Exercise directions →
Output must consist only of the lines of the material below from the one with "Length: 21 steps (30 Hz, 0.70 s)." through the one with "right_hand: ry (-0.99", each reproduced exactly; no pictures belong in it.

Data for review →

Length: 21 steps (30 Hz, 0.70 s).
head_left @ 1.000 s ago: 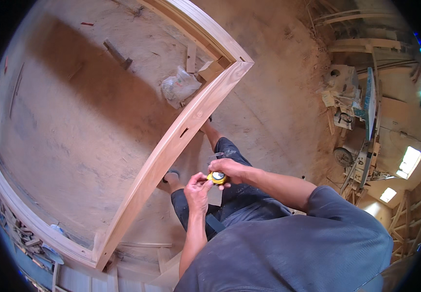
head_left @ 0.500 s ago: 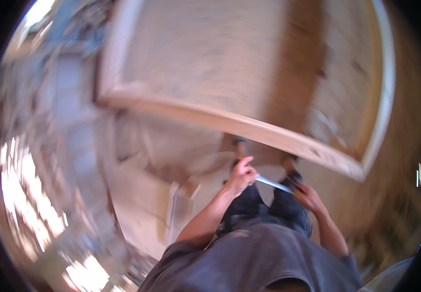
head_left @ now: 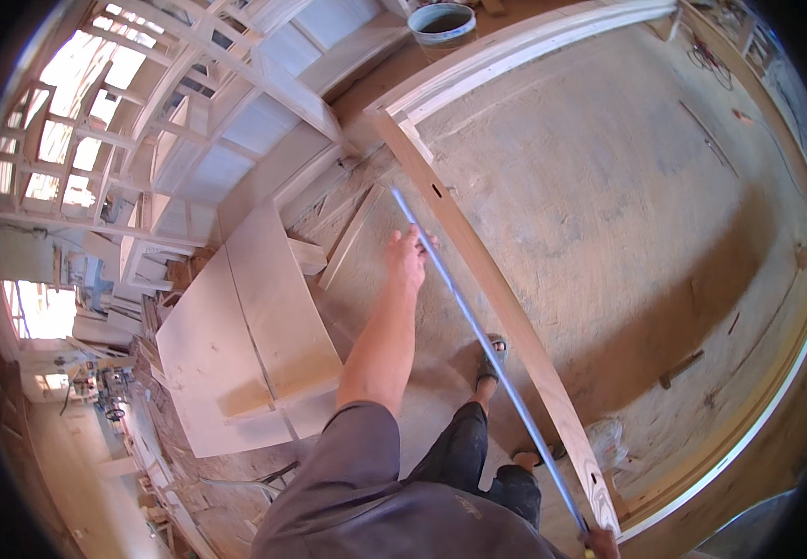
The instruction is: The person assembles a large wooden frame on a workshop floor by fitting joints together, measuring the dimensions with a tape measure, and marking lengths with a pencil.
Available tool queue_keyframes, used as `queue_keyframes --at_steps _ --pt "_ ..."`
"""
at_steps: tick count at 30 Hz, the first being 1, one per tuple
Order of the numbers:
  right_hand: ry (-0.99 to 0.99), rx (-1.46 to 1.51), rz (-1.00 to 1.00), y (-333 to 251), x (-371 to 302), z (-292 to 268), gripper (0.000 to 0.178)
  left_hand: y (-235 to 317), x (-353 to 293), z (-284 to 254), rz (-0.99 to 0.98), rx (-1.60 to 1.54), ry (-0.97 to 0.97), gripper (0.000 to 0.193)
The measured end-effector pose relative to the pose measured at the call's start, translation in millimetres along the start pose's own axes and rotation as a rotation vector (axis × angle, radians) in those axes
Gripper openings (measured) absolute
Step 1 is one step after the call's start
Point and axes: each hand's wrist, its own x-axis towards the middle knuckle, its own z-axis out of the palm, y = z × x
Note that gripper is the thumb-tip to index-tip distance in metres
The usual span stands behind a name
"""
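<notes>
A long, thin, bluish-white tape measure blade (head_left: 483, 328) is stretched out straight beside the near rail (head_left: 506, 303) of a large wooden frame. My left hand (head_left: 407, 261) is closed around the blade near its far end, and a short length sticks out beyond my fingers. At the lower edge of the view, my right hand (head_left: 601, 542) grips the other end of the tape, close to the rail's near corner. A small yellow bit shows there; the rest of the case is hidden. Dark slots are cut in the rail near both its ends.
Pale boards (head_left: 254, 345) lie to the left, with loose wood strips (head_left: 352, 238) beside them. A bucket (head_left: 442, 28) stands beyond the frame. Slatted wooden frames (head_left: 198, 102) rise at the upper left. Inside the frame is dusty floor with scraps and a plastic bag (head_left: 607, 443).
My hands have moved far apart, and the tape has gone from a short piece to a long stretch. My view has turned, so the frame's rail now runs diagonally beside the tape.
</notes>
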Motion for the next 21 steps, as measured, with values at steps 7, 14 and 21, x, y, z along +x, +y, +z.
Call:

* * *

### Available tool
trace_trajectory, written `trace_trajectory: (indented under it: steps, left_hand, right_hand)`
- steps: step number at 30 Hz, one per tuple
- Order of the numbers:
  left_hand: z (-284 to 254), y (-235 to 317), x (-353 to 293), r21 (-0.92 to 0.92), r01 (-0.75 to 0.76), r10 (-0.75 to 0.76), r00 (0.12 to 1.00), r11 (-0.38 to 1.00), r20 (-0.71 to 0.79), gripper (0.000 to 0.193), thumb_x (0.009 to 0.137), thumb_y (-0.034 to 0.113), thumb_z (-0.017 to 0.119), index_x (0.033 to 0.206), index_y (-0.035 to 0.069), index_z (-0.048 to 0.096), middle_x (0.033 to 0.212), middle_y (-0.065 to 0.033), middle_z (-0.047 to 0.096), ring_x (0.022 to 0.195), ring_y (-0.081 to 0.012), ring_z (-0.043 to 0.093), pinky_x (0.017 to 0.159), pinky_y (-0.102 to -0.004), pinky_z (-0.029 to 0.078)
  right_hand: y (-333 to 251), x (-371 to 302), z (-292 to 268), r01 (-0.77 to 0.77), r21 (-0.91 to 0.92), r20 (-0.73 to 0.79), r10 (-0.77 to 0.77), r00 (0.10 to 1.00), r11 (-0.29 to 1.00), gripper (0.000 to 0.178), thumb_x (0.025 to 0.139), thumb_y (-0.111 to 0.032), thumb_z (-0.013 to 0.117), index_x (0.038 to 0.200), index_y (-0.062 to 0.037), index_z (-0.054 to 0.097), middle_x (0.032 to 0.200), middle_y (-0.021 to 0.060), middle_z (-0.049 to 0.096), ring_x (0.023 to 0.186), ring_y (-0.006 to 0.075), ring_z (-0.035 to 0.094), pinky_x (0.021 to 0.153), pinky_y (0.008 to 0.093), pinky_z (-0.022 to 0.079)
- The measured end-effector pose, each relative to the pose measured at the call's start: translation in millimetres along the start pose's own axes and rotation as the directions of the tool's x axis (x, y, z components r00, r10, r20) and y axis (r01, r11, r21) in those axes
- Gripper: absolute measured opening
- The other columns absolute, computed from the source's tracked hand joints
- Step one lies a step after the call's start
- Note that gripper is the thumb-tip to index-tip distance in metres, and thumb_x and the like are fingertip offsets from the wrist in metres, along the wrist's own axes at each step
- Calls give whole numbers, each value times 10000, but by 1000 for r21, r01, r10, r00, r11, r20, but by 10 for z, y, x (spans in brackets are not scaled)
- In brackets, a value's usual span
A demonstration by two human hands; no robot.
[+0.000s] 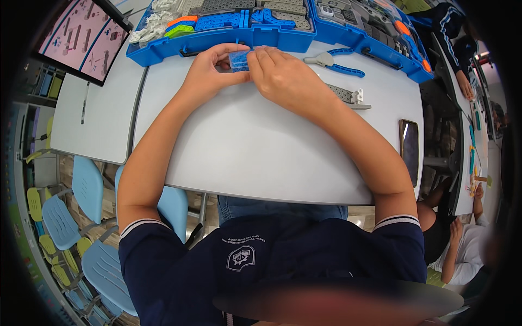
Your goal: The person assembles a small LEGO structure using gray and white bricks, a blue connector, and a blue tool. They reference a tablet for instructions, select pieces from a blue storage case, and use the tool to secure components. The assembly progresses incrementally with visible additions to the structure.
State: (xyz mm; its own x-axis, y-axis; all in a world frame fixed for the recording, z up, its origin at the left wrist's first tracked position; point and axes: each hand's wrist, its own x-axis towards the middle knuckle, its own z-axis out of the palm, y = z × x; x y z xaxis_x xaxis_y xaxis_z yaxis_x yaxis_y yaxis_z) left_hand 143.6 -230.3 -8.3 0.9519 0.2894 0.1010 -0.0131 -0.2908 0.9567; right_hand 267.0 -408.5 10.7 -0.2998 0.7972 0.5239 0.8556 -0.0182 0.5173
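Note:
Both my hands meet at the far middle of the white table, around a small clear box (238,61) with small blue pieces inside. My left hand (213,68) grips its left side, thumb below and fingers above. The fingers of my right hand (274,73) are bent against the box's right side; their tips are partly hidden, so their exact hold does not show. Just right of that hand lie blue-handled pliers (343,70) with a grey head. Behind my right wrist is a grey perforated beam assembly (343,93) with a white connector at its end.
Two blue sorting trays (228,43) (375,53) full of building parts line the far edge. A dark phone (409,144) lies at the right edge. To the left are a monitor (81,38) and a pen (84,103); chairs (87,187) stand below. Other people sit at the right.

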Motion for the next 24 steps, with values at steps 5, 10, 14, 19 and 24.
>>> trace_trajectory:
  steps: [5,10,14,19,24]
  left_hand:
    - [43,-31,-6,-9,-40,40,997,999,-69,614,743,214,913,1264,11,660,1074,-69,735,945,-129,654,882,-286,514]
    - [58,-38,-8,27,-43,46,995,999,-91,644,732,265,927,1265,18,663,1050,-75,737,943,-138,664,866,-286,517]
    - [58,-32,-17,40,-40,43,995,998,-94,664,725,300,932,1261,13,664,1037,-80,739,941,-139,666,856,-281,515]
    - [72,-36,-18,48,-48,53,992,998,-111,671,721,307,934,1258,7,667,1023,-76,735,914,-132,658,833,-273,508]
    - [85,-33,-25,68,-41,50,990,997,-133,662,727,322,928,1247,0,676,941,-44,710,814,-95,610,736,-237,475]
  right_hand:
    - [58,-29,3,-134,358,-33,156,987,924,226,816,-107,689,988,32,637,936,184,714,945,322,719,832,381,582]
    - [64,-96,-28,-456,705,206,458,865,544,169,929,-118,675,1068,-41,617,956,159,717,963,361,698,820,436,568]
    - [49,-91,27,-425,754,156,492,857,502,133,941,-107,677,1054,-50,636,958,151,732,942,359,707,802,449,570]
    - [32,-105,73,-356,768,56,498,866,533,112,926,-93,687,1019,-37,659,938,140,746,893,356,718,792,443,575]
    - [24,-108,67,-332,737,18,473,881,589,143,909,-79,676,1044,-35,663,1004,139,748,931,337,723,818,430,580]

Final answer →
Length: 21 steps (30 Hz, 0.70 s).
head_left @ 1.000 s ago: 
head_left @ 0.500 s ago: 
head_left @ now: 
The instruction is: The person assembles a large wooden frame on a workshop floor by fitting joints together, measuring the dimensions with a tape measure, and marking lengths with a pencil.
Available tool queue_keyframes, used as `queue_keyframes --at_steps _ --pt "_ ..."`
"""
at_steps: tick count at 30 Hz, the first being 1, one per tuple
Order of the numbers:
  right_hand: ry (-0.99 to 0.99), rx (-1.46 to 1.51), rz (-1.00 to 1.00), y (-333 to 251), x (-371 to 302), z (-292 to 268), gripper (0.000 to 0.178)

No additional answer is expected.